Placey reveals a dysfunctional system where small kindnesses can be perceived not just as weakness but as professional transgression: witness Mark’s nervous glances to make sure no one is watching as he helps Lenny tie his shoes. The older man confuses him for his estranged son and Backway later doubles in that role, in a denouement exploring how violence, trauma and constraints of masculinity are passed down the generations. That scene is not quite acrid enough and the effects of Lenny and Mark’s own separation, too, need extra emotional charge but throughout Wight excels at swinging between affability and the anger caused by his confusion.

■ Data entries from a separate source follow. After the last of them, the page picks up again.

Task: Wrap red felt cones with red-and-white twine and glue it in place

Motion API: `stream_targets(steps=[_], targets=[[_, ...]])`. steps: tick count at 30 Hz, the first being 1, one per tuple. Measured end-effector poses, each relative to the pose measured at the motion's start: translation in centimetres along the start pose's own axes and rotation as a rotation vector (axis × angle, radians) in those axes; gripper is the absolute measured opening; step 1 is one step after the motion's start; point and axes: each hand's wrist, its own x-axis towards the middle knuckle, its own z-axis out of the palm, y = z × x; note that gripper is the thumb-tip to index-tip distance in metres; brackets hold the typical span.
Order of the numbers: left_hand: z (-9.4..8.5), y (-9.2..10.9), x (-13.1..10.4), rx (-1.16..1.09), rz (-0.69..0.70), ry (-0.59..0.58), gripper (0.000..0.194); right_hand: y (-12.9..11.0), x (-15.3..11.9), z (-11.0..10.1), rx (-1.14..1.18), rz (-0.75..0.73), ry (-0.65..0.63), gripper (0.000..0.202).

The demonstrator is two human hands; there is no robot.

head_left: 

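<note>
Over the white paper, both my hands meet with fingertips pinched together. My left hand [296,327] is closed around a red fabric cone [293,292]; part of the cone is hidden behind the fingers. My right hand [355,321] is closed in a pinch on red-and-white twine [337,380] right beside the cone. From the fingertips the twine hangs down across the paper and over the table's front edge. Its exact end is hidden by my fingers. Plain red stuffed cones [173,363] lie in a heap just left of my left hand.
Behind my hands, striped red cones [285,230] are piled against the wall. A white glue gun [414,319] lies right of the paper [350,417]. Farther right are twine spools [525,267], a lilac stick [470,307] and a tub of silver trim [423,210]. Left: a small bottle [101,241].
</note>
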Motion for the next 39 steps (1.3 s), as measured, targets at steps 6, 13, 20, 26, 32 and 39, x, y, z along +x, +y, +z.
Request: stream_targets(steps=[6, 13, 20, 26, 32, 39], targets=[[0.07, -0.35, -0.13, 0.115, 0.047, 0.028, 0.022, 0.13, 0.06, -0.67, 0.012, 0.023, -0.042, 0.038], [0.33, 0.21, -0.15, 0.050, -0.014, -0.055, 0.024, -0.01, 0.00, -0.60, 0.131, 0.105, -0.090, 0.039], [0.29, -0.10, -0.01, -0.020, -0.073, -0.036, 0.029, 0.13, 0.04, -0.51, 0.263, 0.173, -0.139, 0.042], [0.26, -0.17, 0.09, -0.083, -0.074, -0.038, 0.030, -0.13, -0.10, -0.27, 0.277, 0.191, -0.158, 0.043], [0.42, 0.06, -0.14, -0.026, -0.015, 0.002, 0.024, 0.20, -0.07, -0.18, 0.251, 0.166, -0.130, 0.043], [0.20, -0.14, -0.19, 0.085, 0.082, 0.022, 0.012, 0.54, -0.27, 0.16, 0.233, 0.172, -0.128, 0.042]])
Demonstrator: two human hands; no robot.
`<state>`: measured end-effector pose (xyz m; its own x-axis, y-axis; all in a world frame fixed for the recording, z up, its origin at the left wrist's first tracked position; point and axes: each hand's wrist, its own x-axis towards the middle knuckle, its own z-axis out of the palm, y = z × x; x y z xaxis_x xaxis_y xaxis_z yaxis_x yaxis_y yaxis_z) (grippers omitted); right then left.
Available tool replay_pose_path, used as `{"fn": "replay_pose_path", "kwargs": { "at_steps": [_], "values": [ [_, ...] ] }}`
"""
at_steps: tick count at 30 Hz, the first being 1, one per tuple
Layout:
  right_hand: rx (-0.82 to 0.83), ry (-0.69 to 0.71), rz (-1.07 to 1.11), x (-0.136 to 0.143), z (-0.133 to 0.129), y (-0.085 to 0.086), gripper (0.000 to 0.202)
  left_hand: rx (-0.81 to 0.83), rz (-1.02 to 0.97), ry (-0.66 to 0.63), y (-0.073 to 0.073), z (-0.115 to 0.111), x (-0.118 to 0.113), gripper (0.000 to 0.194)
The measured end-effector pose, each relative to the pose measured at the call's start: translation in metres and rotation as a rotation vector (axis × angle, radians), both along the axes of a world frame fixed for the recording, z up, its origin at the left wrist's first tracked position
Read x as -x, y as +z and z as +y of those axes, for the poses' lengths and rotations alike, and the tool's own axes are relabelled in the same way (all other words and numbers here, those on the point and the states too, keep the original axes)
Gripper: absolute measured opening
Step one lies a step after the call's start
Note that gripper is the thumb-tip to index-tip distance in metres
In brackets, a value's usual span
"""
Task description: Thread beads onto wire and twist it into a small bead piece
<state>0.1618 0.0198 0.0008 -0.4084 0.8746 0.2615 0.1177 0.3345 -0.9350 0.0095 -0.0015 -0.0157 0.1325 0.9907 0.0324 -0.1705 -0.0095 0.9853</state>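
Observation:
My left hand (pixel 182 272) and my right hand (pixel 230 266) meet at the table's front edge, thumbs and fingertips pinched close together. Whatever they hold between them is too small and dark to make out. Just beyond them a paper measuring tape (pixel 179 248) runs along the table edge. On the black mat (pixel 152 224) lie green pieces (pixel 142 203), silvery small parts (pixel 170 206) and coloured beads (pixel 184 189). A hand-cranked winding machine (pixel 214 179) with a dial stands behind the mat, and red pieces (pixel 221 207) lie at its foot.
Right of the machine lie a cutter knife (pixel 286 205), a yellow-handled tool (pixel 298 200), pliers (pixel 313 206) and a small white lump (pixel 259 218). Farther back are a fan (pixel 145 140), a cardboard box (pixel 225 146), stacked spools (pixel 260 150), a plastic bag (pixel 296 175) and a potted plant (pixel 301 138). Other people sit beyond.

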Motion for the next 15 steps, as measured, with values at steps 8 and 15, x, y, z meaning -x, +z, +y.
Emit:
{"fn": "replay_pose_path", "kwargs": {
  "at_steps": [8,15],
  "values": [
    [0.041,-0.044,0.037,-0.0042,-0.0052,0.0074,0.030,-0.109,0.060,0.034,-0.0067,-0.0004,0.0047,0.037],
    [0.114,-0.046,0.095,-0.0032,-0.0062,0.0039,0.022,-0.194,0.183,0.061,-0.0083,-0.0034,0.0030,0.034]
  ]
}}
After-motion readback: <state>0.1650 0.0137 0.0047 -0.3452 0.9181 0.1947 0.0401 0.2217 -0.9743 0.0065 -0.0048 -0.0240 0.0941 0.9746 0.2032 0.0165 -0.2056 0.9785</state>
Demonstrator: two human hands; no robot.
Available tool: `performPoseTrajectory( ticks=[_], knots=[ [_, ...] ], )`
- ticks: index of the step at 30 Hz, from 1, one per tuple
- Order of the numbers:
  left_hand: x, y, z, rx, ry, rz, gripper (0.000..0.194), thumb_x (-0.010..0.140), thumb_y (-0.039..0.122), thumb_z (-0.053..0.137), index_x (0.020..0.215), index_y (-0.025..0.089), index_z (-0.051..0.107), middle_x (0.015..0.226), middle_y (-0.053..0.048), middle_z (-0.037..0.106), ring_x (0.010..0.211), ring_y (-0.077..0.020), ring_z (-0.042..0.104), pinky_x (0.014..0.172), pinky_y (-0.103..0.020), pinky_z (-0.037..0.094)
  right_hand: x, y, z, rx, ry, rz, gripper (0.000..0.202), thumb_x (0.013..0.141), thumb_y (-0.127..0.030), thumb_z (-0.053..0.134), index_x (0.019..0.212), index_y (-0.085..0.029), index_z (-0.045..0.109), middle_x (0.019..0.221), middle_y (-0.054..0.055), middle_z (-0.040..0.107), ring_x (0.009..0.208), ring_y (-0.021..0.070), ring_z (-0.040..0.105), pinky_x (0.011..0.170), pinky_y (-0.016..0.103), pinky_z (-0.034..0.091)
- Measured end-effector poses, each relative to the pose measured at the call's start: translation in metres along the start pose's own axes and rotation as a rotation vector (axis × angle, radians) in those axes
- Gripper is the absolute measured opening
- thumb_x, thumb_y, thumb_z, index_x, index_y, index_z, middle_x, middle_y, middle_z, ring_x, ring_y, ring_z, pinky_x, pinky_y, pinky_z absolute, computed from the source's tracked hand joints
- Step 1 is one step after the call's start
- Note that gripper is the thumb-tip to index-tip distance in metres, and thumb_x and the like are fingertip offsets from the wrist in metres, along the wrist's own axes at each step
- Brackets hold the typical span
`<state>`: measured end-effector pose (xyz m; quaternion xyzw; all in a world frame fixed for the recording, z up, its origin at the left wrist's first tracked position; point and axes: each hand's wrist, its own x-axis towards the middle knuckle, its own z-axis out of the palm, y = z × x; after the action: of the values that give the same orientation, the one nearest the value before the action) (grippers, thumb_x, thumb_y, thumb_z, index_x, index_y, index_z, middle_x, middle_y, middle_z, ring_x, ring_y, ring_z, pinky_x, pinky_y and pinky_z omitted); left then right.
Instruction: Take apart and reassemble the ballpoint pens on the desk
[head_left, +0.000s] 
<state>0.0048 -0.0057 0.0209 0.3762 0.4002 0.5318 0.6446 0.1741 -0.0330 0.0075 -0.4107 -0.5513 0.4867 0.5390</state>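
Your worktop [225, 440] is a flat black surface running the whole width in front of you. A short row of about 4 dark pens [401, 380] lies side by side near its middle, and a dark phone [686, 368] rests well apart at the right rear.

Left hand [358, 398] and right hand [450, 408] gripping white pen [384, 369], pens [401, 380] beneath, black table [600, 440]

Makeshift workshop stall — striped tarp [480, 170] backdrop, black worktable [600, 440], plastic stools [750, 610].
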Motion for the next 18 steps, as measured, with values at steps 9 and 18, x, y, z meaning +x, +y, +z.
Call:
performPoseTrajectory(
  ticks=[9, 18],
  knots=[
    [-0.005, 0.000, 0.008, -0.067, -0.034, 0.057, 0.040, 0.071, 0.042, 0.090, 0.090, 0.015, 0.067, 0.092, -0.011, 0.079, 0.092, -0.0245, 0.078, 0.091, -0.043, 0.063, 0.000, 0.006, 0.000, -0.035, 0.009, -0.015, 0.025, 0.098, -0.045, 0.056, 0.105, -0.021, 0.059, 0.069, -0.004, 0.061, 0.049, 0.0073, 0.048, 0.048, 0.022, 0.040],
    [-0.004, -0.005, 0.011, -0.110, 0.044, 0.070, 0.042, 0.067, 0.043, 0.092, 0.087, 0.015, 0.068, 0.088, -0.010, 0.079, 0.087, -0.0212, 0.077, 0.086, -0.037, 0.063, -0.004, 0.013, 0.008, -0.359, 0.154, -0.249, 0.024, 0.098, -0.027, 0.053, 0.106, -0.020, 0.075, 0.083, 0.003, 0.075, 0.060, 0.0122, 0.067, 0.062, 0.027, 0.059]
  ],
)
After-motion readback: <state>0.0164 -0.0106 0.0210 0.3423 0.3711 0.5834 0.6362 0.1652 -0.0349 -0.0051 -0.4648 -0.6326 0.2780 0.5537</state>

Affability to anger … Peter Wight as Lenny in Lifers.
Affability to anger … Peter Wight as Lenny in Lifers. Photograph: Tristram Kenton/The Guardian

Tightly directed by Esther Baker for Synergy Theatre Project, which creates work in prisons and theatres, the production wears its thorough research lightly. Uncommonly, it is not didactic and neither patronises the audience nor tells us how to judge the characters, even when distressing actions are revealed.

Katy McPhee’s spartan, greyscale set reinforces the notion of a Prison Service stripped of resources and dogged by logjams, perilous waiting times for medical attention and staff burnout as officers struggle to separate their private and professional lives.

In dialogue peppered with colourful comedy, Placey has his characters retell the same stories. At first it conveys a sense of mundanity but as the distinction between memory and invention is blurred, there is a sense of stories clung to as personal comforts akin to the special pillow Baxter waits months to receive.

Its flashpoints could be sharper but the play authentically captures its setting and asks knotty questions about the rising number of older prisoners and about the state of the nation as well as its institutions.